• **PROMPT**
Give the listing again word for word. Leave every image out.
DATA section start
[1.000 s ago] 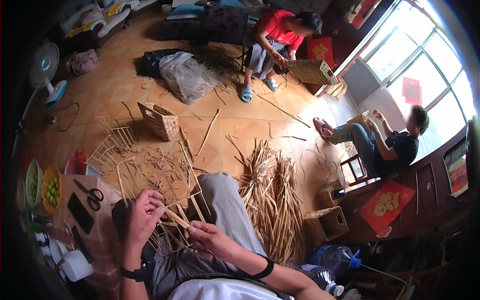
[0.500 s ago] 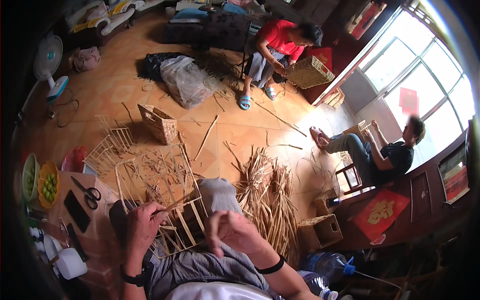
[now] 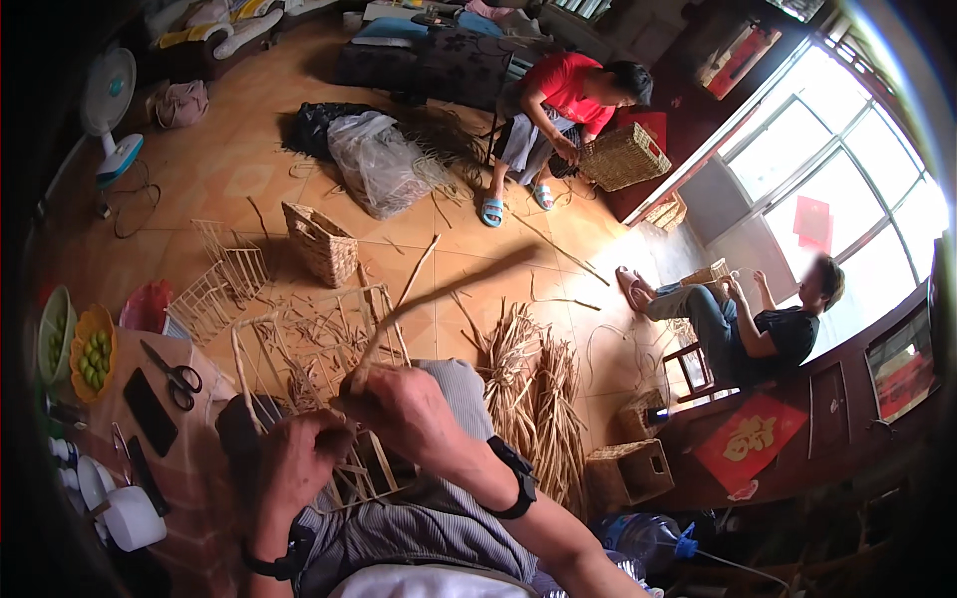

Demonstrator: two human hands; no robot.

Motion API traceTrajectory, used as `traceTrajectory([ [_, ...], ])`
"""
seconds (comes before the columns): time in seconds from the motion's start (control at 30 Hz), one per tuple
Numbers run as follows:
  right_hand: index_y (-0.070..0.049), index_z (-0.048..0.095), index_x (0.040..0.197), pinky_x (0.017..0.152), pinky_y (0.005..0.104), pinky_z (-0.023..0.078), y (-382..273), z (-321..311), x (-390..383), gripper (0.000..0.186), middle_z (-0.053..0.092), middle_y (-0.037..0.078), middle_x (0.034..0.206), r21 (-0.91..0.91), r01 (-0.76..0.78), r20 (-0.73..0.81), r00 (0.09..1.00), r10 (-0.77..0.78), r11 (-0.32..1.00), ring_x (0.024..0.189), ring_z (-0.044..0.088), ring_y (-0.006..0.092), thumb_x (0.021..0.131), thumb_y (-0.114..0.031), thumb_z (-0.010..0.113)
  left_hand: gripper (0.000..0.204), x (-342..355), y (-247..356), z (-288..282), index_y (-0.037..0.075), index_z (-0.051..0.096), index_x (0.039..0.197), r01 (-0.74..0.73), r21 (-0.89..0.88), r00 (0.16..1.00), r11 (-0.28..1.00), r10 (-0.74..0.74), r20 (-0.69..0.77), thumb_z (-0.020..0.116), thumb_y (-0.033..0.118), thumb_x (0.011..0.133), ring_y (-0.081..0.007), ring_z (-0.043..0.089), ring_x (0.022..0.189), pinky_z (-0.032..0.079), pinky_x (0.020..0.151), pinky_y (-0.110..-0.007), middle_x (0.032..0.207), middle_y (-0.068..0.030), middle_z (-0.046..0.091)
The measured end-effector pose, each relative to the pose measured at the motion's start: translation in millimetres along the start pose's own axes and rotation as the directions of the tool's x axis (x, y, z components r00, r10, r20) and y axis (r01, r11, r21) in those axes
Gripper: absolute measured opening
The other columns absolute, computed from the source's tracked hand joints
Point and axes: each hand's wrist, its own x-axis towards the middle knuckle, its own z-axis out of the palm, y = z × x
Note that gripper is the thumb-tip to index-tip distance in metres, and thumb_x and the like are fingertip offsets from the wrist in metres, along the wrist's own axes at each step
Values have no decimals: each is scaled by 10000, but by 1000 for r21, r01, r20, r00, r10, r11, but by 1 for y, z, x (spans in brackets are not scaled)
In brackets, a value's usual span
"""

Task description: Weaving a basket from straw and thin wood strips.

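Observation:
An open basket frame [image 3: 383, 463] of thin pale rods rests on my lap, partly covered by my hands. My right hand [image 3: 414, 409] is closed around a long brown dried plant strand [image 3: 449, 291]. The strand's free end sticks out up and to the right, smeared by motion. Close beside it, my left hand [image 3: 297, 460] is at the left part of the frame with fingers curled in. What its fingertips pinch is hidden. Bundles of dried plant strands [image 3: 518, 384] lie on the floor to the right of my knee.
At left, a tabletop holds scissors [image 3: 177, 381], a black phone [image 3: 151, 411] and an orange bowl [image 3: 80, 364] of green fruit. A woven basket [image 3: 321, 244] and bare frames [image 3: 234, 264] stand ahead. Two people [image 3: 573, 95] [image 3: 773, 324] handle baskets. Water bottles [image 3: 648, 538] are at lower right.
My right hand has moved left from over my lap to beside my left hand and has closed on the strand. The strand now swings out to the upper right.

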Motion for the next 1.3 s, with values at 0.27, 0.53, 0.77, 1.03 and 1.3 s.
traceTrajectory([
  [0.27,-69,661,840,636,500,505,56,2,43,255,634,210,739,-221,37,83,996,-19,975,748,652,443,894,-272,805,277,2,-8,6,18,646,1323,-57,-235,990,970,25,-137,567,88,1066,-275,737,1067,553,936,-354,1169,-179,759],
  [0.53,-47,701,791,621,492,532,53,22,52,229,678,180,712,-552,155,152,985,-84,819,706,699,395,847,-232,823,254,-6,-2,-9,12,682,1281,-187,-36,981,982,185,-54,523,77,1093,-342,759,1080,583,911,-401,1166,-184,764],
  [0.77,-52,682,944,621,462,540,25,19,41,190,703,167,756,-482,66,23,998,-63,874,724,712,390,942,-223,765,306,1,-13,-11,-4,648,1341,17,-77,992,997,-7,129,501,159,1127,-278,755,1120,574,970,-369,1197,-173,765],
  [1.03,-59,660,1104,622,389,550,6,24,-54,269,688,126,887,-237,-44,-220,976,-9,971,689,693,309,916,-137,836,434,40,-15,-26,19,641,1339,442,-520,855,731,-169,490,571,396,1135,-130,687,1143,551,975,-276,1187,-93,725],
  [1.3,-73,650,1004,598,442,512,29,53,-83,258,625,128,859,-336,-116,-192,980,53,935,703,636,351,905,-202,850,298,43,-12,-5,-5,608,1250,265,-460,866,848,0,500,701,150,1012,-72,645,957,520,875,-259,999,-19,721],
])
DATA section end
• **SOLUTION FOR THIS TASK**
[1.000 s ago] 
[0.500 s ago] 
[now] 

Demonstrator: two human hands; no robot.

Motion API traceTrajectory, used as `traceTrajectory([ [_, ...], ])`
"""
seconds (comes before the columns): time in seconds from the motion's start (control at 30 Hz), one per tuple
Numbers run as follows:
  right_hand: index_y (-0.070..0.049), index_z (-0.048..0.095), index_x (0.040..0.197), pinky_x (0.017..0.152), pinky_y (0.005..0.104), pinky_z (-0.023..0.078), y (-382..273), z (-321..311), x (-390..383), gripper (0.000..0.186), middle_z (-0.053..0.092), middle_y (-0.037..0.078), middle_x (0.034..0.206), r21 (-0.91..0.91), r01 (-0.76..0.78), r20 (-0.73..0.81), r00 (0.09..1.00), r10 (-0.77..0.78), r11 (-0.32..1.00), ring_x (0.024..0.189), ring_z (-0.044..0.088), ring_y (-0.006..0.092), thumb_x (0.021..0.131), thumb_y (-0.114..0.031), thumb_z (-0.010..0.113)
  left_hand: gripper (0.000..0.204), x (-342..355), y (-247..356), z (-288..282), index_y (-0.037..0.075), index_z (-0.051..0.096), index_x (0.039..0.197), r01 (-0.74..0.73), r21 (-0.89..0.88), r00 (0.16..1.00), r11 (-0.28..1.00), r10 (-0.74..0.74), r20 (-0.69..0.77), thumb_z (-0.020..0.116), thumb_y (-0.033..0.118), thumb_x (0.011..0.133), ring_y (-0.081..0.007), ring_z (-0.043..0.089), ring_x (0.022..0.189), pinky_z (-0.032..0.079), pinky_x (0.020..0.151), pinky_y (-0.110..-0.007), middle_x (0.032..0.207), middle_y (-0.068..0.030), middle_z (-0.046..0.091)
The measured end-effector pose, each relative to the pose measured at the motion's start: translation in millimetres along the start pose's own axes and rotation as the directions of the tool's x axis (x, y, z components r00, r10, r20) and y axis (r01, r11, r21) in those axes
Gripper: absolute measured opening
The other columns absolute, computed from the source's tracked hand joints
Point and axes: each hand's wrist, its own x-axis towards the middle knuckle, its own z-axis out of the palm, y = z × x
Note that gripper is the thumb-tip to index-tip distance in metres, and thumb_x and the like are fingertip offsets from the wrist in metres, along the wrist's own axes at each step
Values have no decimals: each is scaled by 10000, but by 1000 for r21, r01, r20, r00, r10, r11, but by 1 for y, z, x (spans in brackets are not scaled)
In brackets, a value's usual span
"""

Task description: Weaving a basket from straw and thin wood strips.

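Observation:
An open basket frame [image 3: 383, 463] of thin pale rods rests on my lap, partly covered by my hands. My right hand [image 3: 414, 409] is closed around a long brown dried plant strand [image 3: 449, 291]. The strand's free end sticks out up and to the right, smeared by motion. Close beside it, my left hand [image 3: 297, 460] is at the left part of the frame with fingers curled in. What its fingertips pinch is hidden. Bundles of dried plant strands [image 3: 518, 384] lie on the floor to the right of my knee.
At left, a tabletop holds scissors [image 3: 177, 381], a black phone [image 3: 151, 411] and an orange bowl [image 3: 80, 364] of green fruit. A woven basket [image 3: 321, 244] and bare frames [image 3: 234, 264] stand ahead. Two people [image 3: 573, 95] [image 3: 773, 324] handle baskets. Water bottles [image 3: 648, 538] are at lower right.
My right hand has moved left from over my lap to beside my left hand and has closed on the strand. The strand now swings out to the upper right.
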
Motion for the next 1.3 s, with values at 0.27, 0.53, 0.77, 1.03 and 1.3 s.
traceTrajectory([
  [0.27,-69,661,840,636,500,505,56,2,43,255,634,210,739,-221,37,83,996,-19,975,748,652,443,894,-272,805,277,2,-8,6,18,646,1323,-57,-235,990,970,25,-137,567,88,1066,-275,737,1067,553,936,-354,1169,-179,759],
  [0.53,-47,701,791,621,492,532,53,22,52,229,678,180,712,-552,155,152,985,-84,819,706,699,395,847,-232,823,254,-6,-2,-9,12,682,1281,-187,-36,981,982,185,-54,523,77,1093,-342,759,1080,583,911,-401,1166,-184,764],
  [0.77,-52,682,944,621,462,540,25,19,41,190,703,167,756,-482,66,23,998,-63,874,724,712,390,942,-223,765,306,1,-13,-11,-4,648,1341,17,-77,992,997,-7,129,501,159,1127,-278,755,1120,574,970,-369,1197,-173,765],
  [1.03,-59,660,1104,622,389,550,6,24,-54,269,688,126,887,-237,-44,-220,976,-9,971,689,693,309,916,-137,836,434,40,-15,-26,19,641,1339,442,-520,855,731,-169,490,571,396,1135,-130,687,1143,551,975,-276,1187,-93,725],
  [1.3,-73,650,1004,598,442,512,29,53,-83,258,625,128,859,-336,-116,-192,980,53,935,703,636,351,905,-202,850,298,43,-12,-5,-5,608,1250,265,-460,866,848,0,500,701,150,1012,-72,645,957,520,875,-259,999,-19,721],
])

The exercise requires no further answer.